- Assignment
Scan the lines below for the string "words" and copy every one that has it.

- Opening Delimiter -

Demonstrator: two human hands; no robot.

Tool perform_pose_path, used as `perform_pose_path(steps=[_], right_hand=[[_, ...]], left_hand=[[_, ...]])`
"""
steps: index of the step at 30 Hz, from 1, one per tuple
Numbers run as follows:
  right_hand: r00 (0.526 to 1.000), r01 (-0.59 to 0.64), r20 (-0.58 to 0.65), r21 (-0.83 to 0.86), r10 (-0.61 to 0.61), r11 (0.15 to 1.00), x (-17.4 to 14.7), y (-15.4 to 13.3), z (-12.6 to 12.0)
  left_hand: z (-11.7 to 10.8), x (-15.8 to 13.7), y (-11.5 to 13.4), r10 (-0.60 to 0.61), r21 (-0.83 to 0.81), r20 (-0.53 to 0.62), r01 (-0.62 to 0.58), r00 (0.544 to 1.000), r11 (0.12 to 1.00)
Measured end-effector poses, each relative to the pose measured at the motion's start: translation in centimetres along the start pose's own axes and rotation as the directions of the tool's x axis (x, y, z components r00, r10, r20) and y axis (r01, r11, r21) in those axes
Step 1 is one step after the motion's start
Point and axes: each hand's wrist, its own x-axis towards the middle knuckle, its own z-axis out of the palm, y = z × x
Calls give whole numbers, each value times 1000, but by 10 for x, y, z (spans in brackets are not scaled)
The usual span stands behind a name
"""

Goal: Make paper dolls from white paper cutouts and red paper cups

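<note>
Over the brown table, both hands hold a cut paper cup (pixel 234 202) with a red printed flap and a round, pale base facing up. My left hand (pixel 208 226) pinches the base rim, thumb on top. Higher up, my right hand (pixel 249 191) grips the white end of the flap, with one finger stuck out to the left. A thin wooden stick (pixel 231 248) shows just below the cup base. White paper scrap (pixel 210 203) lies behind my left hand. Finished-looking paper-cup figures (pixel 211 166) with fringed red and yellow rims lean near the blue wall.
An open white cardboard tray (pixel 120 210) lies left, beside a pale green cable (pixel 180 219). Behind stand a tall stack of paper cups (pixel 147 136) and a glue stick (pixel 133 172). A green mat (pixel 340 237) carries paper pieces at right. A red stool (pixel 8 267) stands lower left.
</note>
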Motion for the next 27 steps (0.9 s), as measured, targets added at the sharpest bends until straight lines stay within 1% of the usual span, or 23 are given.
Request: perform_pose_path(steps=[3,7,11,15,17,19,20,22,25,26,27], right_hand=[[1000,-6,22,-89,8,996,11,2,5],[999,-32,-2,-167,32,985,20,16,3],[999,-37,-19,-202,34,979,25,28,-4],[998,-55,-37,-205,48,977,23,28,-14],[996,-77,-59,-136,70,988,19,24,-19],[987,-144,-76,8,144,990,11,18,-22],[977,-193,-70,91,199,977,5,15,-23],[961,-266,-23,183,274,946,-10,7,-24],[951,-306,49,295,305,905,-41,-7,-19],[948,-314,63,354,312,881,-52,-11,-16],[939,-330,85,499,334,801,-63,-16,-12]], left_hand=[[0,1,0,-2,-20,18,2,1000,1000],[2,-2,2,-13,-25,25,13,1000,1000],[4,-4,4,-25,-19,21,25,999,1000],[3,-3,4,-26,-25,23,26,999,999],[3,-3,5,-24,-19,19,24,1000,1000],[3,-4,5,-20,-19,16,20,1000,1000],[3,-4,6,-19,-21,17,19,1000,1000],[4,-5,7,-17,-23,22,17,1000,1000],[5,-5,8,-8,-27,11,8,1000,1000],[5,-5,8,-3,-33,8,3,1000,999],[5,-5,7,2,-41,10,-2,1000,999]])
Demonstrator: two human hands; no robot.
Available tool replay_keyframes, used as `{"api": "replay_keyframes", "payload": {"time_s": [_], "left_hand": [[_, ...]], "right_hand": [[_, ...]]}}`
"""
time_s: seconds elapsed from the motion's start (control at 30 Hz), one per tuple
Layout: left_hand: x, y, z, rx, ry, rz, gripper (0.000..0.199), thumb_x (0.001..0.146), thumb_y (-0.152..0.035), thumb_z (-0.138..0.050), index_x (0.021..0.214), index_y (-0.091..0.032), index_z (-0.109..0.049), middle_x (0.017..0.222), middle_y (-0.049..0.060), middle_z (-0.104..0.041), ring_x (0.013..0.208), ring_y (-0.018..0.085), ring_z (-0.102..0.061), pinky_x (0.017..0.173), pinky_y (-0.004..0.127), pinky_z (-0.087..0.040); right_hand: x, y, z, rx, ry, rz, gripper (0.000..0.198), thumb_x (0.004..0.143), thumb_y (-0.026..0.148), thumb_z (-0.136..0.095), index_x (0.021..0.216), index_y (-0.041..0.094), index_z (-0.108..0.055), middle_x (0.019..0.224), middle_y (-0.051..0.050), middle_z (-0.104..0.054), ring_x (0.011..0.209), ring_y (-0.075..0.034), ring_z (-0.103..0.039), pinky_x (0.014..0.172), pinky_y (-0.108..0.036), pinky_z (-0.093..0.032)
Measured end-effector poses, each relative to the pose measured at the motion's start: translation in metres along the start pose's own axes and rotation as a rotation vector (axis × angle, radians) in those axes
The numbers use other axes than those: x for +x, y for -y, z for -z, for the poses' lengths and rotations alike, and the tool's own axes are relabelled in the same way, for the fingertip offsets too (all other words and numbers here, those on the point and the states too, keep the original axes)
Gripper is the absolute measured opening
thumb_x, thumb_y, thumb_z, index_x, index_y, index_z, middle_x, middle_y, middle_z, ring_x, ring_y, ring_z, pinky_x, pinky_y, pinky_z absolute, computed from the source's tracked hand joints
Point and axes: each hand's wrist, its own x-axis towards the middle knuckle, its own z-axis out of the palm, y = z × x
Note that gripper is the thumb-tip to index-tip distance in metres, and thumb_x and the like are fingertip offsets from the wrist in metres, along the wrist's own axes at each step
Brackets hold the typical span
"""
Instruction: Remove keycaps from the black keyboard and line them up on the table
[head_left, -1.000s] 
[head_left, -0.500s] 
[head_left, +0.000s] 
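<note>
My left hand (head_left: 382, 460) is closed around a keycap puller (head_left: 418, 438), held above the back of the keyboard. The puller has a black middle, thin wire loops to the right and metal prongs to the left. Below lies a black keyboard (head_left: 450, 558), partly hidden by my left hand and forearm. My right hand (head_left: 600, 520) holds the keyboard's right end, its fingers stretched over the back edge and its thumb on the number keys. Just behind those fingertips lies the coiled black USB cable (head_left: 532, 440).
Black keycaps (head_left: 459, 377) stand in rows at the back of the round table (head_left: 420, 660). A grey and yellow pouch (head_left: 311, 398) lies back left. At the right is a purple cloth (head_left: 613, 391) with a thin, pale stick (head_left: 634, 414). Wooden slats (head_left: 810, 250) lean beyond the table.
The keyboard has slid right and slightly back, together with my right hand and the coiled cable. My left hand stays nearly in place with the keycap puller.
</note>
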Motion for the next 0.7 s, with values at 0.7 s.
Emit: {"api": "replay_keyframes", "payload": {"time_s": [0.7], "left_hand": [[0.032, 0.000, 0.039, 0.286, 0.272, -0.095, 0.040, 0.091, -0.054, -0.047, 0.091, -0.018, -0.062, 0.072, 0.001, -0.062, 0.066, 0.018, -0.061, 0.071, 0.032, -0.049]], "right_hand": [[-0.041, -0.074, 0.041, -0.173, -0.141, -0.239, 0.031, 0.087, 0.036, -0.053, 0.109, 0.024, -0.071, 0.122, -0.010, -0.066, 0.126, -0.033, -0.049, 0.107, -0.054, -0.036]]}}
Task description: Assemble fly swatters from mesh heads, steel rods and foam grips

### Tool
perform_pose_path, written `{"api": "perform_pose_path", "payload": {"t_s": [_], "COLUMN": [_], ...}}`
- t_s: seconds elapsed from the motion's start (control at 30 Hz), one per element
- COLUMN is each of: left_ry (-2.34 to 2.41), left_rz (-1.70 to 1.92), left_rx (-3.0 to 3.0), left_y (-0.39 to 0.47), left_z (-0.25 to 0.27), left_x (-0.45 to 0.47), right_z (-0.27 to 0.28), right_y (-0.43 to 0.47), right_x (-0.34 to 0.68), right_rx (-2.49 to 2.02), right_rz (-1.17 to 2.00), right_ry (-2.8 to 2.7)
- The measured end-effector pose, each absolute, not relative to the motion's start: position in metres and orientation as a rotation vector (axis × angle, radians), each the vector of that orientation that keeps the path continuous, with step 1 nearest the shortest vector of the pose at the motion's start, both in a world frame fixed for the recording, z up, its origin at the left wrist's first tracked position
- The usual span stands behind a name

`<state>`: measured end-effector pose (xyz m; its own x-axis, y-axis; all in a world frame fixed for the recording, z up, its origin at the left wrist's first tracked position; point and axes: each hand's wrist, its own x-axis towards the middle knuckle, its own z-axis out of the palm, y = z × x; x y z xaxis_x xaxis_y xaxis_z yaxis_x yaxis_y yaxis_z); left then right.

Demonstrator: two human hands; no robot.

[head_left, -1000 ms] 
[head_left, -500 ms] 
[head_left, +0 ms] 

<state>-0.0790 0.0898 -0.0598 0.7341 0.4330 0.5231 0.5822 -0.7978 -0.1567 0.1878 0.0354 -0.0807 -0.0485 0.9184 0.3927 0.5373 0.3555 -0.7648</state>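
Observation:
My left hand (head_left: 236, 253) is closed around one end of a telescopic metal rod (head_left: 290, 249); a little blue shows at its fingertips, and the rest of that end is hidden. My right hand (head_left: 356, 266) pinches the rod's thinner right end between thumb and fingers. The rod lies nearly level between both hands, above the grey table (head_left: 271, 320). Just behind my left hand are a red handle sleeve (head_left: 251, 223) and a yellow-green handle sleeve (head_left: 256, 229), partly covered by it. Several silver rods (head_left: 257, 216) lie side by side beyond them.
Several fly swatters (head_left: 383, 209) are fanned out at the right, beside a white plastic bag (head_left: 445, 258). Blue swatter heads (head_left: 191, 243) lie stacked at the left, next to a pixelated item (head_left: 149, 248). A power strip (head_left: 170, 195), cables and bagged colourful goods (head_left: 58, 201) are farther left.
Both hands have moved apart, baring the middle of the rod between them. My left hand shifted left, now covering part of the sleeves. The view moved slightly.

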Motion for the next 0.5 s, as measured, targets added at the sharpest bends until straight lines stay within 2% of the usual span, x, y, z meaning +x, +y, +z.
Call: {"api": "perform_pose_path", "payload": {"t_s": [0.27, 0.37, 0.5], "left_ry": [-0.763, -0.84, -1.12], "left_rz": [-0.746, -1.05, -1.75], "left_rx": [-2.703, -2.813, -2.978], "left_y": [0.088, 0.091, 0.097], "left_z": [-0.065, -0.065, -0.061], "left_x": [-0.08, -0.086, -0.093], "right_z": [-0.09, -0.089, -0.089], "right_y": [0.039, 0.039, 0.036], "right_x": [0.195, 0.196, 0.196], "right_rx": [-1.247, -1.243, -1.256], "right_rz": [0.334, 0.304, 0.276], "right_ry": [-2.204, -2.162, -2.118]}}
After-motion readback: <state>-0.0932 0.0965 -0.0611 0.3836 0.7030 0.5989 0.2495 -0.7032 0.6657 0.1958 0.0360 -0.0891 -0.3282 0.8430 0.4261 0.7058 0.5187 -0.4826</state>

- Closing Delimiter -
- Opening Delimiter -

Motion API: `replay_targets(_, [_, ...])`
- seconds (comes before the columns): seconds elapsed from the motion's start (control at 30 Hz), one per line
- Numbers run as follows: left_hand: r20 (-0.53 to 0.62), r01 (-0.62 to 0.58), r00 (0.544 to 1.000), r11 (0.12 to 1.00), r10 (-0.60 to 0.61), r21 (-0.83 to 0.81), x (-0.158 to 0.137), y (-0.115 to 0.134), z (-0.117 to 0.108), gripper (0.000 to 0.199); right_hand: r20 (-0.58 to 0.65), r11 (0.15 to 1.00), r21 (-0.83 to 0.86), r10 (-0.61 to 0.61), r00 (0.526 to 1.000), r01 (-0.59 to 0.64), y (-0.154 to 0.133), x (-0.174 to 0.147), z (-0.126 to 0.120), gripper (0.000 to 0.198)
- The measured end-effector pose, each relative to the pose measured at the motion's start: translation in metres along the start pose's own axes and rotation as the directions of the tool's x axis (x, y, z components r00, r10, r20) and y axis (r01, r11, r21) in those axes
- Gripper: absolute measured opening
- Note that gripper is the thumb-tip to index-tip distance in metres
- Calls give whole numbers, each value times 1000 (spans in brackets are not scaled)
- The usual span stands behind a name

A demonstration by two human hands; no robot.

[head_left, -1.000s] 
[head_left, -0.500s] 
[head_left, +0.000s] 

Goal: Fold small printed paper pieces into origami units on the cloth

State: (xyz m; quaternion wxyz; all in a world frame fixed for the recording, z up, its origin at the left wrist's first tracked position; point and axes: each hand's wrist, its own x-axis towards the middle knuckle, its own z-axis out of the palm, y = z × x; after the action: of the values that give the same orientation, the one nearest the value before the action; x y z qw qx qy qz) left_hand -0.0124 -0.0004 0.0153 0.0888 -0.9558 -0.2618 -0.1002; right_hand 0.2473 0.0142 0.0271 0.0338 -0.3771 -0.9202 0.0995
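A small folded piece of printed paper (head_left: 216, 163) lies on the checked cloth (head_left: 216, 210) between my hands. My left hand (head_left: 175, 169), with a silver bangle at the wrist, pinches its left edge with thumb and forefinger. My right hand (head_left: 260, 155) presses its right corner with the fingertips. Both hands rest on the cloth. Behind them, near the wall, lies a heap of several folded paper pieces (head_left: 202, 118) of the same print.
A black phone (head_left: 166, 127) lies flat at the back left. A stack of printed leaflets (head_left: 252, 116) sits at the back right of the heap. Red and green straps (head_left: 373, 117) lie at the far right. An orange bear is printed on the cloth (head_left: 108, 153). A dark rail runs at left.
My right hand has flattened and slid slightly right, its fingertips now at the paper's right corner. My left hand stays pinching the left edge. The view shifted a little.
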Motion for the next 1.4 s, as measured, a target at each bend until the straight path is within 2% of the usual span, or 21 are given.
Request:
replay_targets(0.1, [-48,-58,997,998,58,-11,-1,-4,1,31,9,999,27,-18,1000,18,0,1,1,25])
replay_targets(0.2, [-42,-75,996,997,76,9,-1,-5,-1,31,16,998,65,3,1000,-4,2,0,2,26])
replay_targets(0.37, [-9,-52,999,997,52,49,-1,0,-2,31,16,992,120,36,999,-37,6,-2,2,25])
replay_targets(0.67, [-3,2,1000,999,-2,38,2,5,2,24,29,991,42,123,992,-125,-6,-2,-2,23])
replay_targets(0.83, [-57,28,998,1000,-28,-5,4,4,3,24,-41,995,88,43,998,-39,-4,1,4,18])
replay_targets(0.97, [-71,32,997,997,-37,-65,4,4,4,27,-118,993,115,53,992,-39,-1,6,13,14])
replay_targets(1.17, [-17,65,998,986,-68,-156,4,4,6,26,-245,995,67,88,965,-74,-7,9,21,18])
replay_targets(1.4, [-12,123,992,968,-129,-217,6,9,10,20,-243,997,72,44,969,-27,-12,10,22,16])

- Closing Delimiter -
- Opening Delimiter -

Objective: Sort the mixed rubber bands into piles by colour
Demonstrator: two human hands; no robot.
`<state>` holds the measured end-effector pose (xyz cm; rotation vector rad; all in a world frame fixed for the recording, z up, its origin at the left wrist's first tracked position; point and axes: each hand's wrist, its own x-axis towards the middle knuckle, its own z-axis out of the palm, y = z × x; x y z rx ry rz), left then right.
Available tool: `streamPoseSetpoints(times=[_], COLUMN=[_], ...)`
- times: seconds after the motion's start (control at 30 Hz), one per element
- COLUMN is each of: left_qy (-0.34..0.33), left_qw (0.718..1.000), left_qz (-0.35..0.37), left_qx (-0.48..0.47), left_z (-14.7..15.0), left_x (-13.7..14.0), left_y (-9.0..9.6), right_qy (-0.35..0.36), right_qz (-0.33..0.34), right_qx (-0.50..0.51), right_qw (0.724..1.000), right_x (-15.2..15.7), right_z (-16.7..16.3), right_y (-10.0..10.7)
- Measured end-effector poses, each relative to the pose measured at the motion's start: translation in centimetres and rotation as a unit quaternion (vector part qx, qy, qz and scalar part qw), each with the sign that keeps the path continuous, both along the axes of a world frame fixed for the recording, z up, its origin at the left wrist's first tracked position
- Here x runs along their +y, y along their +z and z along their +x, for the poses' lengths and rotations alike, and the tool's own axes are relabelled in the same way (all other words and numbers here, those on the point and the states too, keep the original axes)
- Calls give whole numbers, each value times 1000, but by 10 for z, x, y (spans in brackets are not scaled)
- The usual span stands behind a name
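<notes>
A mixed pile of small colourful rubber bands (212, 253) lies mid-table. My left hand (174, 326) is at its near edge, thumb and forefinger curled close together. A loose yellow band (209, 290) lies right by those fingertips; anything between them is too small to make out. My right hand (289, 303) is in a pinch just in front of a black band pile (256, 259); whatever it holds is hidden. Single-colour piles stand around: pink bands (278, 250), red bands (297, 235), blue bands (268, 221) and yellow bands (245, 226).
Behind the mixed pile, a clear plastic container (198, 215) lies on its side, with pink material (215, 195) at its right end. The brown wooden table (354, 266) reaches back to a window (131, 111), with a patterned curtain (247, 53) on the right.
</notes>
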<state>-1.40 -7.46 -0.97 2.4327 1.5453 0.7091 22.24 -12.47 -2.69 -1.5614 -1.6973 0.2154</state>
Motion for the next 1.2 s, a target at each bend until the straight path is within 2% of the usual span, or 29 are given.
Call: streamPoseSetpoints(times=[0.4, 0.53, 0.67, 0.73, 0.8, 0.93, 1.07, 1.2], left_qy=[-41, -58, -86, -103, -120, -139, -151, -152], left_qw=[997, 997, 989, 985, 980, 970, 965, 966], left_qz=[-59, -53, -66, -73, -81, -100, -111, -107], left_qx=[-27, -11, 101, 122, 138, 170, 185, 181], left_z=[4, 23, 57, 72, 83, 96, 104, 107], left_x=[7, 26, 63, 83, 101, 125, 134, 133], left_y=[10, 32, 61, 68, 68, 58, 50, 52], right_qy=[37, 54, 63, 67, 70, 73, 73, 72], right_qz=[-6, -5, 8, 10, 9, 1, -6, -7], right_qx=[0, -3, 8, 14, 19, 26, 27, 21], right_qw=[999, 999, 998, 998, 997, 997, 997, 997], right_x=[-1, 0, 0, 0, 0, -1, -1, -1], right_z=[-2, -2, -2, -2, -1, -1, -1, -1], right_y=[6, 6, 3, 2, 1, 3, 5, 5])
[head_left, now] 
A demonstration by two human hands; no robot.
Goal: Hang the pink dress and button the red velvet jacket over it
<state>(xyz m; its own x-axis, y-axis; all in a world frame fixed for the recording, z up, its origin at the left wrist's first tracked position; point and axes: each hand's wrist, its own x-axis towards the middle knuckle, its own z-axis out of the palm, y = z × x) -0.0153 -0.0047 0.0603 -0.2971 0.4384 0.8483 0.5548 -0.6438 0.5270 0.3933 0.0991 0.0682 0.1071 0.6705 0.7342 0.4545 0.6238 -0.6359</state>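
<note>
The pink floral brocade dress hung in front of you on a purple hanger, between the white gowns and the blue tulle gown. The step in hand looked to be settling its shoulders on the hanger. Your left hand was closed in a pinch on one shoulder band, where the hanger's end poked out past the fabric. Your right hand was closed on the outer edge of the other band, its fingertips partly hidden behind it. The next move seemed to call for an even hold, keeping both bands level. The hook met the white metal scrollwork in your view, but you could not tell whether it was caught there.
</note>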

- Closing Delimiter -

- Exercise answer
The numbers use other axes than those: x for +x, y for -y, z for -z, for the poses' lengths and rotations alike, and the tool's own axes are relabelled in the same way, for the fingertip offsets too (all other words and numbers here, those on the point and the states too, keep the original axes)
- Here x runs along their +y, y along their +z and z along their +x, for the poses' lengths and rotations alike, and the tool's own axes are relabelled in the same way (all other words and numbers here, those on the point and the states too, keep the original axes)

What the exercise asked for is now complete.